* What to produce
Could you restate word for word each line from the top of the listing below through the line containing "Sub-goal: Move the"? Keep the pictures out.

* Task material
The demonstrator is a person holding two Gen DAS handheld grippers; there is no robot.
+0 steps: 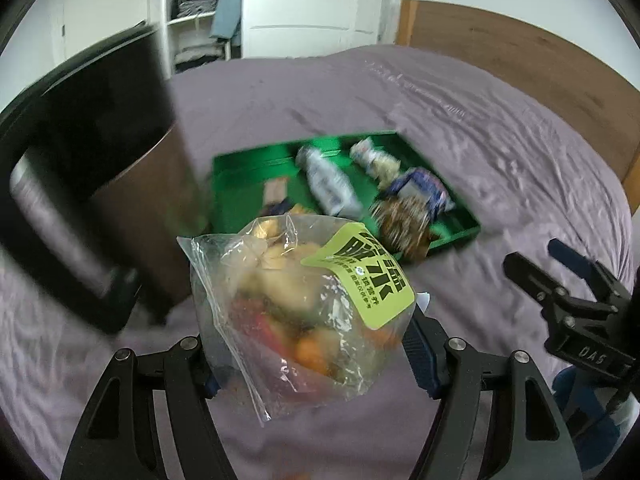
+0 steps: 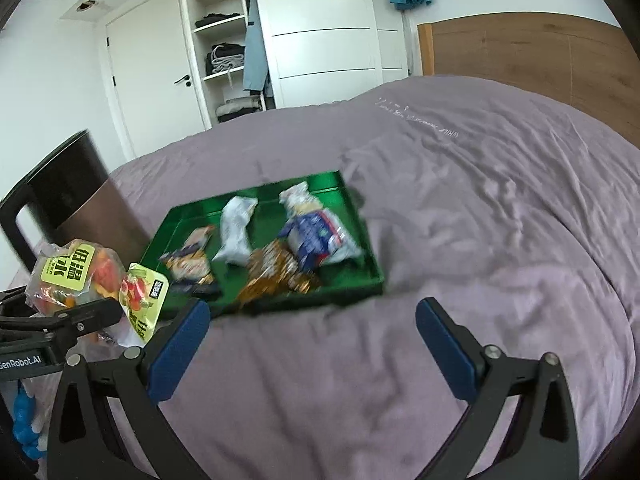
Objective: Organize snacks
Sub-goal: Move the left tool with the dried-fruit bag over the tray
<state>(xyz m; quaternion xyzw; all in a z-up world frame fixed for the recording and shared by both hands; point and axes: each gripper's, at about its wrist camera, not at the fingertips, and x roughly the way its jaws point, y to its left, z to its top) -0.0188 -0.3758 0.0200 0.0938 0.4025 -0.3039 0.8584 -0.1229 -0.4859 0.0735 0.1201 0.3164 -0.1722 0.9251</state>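
Left gripper: clamped on a clear snack bag with a yellow-green label, held above the purple bedspread, short of the tray. Right gripper: jaws wide, nothing between them. Green tray: on the bedspread, holding a white packet, blue-and-white packet, brown packet. Dark bin: left of tray.
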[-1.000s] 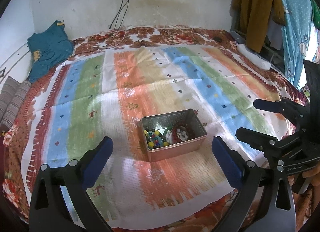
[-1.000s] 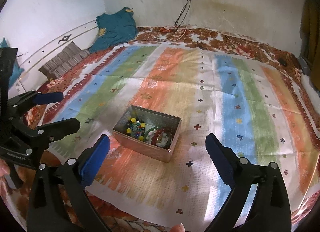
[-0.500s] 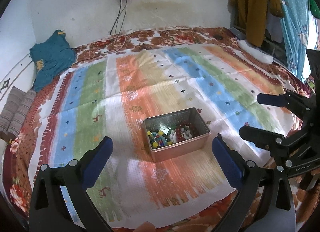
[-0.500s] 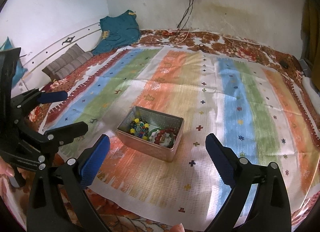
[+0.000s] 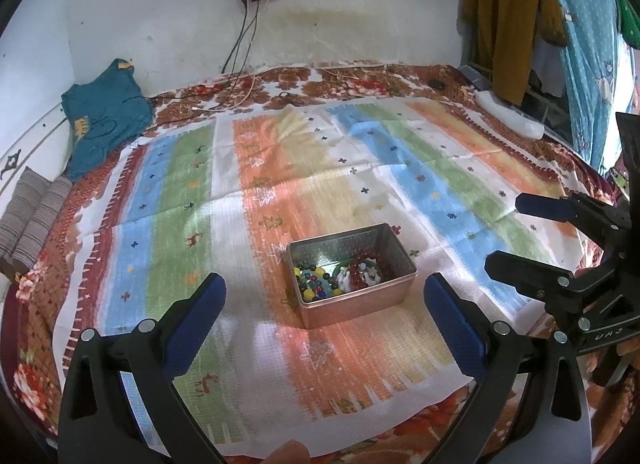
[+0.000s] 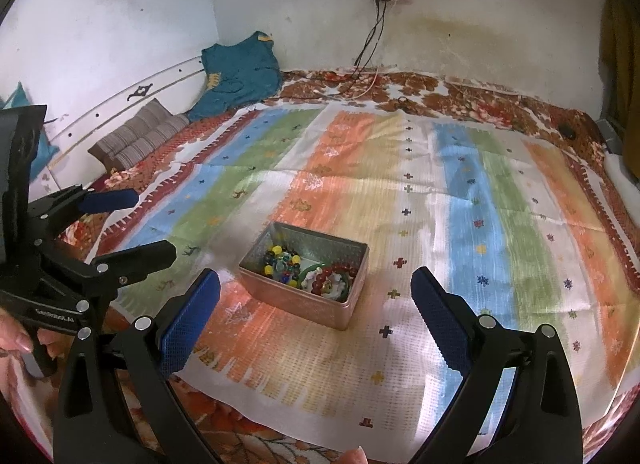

* Response
The demonstrator is a person holding two Gen DAS handheld grippers; there is no robot.
+0 steps: 
+0 steps: 
Objective: Organize snacks
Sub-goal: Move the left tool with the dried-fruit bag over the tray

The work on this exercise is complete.